● **Required work**
Print the line containing "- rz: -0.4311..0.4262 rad" and each line after it through the end of the material below, exactly as it appears, but skip the pictures.

● **Information shown**
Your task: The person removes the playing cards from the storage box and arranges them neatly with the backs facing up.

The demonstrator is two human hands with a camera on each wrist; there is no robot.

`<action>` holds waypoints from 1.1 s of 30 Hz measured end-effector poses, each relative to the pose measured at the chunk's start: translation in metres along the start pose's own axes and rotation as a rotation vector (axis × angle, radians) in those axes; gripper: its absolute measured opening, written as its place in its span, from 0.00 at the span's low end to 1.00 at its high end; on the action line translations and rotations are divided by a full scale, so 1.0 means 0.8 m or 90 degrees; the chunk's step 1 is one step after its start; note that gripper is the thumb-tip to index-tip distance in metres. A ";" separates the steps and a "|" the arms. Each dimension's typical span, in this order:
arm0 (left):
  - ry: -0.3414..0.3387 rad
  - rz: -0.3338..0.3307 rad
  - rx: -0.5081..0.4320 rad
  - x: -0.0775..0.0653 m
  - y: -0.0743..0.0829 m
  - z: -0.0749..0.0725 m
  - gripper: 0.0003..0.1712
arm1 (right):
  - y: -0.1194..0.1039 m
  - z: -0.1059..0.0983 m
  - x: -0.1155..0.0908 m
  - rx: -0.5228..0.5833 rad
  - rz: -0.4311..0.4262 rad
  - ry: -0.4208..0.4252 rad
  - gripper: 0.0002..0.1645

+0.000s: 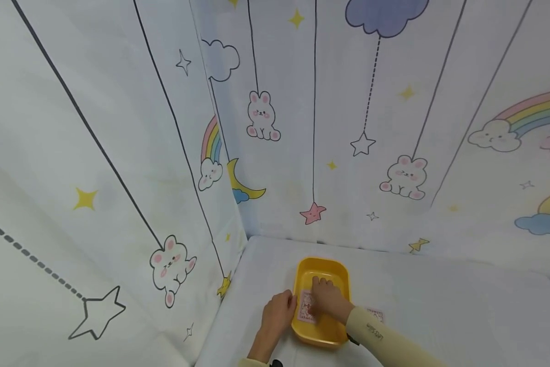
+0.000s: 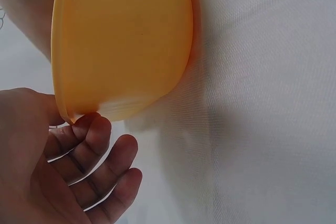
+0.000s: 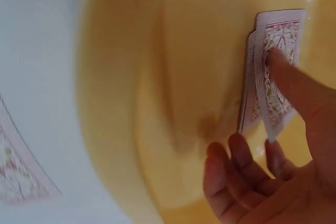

● **Solved exercise**
  - rz: -0.4311..0.4262 rad
  - ry: -0.4208..0.4252 rad
  - gripper: 0.0002..0.1645

+0.000s: 
+0.000s: 
+0.000s: 

Nothing more is required for this answer.